2026.01.26 【電子計測器総合特集】エヌエフ回路設計ブロック・今田悟社長 成長市場の開拓を加速 環境エネルギーとライフサイエンスに注力

 エヌエフグループは、計測制御デバイス関連、電源パワー制御関連、環境エネルギー関連および校正・修理の4事業分野を柱に、顧客の課題を解決する体制を強化している。グループ中核企業で計測制御技術や交流電源・パワーエレ技術を強みとするエヌエフ回路設計ブロックは、25年4月に産業用直流電源を得意とするNF千代田エレクトロニクスと合併した。グループの総力を引き出し、成長市場の開拓を加速したい考えだ。

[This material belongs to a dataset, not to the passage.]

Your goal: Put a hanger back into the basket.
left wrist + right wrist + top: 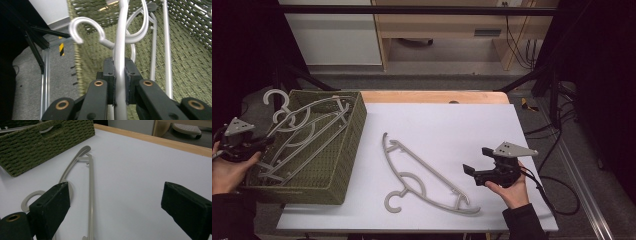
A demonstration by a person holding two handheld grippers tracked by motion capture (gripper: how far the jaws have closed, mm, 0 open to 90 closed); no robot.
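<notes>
A green woven basket (350, 131) at the table's left holds grey plastic hangers (307, 132), their hooks sticking out past its far left corner. My left gripper (262, 143) is shut on the arm of one hanger (120, 50) at the basket's near left side; its pads (110, 75) clamp the grey bar, and the hook (85, 27) curls beyond. Another grey hanger (422, 177) lies flat on the white table (452, 125). My right gripper (474, 175) hovers open to the right of that hanger (90, 195), nothing between its pads (53, 202).
The basket (45, 142) stands left of the loose hanger. A wooden strip (437, 96) edges the table's far side. Black frame bars and cables (557, 190) run along the right. Bare white surface spreads across the table's middle and far right.
</notes>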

 25年の業績は受注、売り上げともに前年を上回った。電源パワー制御関連分野では、交流電源が好調に推移したほか、環境エネルギー関連分野では、保護リレー試験器が基幹系統・需要家向けともに伸長した。計測制御デバイス関連分野でのファンクションジェネレーターのラインアップ拡充が業績アップに寄与した。

 今後注力する分野は環境エネルギー関連分野で、産業用パワーコンディショナーや水素製造向け直流電源の展開に力を入れ、研究開発・実証実験から社会実装まで継続して関わっていく。計測制御デバイス関連分野では、ライフサイエンス市場での生体の微小信号検出やインピーダンス計測を応用したPCR検査など、医用計測器の開発を進めている。

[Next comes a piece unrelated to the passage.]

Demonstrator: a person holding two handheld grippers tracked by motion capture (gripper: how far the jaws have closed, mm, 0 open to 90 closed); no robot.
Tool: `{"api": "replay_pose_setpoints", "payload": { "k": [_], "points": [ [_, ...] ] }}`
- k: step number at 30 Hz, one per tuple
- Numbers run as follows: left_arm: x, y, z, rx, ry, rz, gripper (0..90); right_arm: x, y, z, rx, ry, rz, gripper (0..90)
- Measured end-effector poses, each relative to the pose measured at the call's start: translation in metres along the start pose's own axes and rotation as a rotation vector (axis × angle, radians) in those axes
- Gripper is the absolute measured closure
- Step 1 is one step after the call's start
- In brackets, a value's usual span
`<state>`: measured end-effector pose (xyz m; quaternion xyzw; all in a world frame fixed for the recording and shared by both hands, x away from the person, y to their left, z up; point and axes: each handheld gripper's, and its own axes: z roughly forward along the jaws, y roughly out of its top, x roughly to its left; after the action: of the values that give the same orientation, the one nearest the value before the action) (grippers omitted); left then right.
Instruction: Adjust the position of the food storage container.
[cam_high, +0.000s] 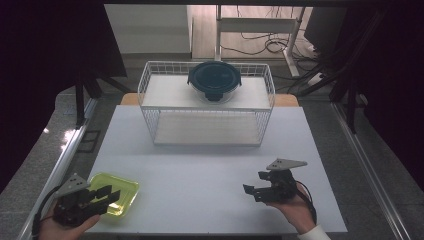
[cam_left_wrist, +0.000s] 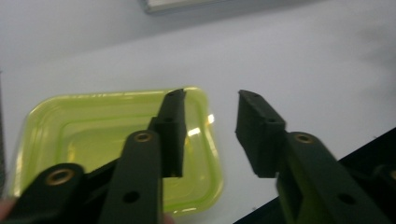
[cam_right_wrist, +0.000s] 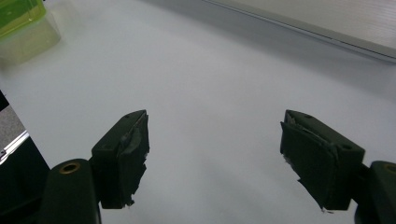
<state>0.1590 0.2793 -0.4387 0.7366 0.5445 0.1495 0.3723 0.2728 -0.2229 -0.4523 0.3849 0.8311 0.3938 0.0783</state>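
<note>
Approach stage: left gripper (cam_high: 102, 196) hovers over the yellow-green tray (cam_high: 126, 190) at the table's (cam_high: 210, 165) near left corner, jaws parted astride its right rim, nothing clamped. Right gripper (cam_high: 256, 192) rests released. Next move probably requires closing on the rim.

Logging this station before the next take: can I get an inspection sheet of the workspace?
Surface: white table, bare in the middle.
Job's things: yellow-green tray at the near left corner, empty as far as seen.
Clutter: white wire basket at the far edge, round dark-lidded container on its upper shelf.
Grippers: left claw over the tray's edge, jaws apart, nothing clamped; right claw open over bare table.
Cables: one trails from each claw; more on the floor beyond the table.
Surroundings: dark curtains on both sides, metal frame behind.
</note>
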Motion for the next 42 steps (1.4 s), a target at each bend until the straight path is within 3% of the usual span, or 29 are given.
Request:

 日本が有望視する量子コンピューター開発は、低雑音信号処理技術を駆使した増幅器と安定度の高い電源で支える。グローバル市場も視野に技術者を米国の量子関連学会展示会に派遣したほか、東京での国際会議で技術発表を行った。今田社長は「量子ビット数の拡大に伴い、使われる製品の数量が増えることへの期待はあるが、さらなる技術開発の方向性の見極めが重要だ」と述べた。

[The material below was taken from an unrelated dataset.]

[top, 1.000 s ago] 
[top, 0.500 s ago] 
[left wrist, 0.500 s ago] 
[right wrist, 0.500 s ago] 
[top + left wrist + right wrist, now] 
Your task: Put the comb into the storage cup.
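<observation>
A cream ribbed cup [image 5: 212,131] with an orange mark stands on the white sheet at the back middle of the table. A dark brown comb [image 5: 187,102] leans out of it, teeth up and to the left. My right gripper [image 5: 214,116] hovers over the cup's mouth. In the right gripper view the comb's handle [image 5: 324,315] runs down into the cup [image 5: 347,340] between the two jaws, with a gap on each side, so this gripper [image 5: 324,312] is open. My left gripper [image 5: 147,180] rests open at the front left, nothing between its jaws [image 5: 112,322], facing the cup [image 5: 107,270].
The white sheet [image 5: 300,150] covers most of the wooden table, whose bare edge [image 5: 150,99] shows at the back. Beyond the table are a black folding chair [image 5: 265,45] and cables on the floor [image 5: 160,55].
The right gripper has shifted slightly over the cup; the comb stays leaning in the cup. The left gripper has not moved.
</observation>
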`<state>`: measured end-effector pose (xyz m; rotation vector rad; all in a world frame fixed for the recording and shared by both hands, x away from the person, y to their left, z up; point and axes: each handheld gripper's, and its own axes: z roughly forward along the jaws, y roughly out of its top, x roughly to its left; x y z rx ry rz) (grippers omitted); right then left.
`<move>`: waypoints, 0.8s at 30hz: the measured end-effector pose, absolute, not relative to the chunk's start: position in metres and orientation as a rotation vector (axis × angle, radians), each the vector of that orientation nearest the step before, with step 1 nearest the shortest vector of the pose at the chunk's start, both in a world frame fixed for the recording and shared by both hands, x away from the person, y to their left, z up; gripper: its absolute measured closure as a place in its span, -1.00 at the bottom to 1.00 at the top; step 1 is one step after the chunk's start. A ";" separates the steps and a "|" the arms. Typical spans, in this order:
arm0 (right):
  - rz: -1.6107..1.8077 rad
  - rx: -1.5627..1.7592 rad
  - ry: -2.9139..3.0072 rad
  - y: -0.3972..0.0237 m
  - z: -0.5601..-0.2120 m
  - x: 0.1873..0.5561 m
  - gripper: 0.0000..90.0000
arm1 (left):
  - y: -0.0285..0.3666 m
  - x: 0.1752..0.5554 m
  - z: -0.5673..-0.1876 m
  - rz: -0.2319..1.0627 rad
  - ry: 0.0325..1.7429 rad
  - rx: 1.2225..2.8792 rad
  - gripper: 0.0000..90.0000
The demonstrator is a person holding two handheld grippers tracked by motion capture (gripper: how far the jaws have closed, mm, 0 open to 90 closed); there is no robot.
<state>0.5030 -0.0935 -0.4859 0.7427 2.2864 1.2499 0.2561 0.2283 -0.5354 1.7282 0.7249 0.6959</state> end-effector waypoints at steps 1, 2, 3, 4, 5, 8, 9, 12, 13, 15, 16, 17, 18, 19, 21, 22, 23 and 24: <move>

 26年は中期成長路線をドライブする年と位置付け、成長戦略をさらに加速させる方針だ。計測器・電源といった既存の柱を成長分野に結び付ける新商品の発売やソリューション提案が、成長の鍵を握る。今田社長は「経営層が率先垂範して、新しい取り組みに挑戦する。新商流構築には経営層の社外ネットワークを活用し、多様なアイデアを創出する」とした上で、「外に出て市場を開拓することが、社長としての自分の役割になる」と意欲を示した。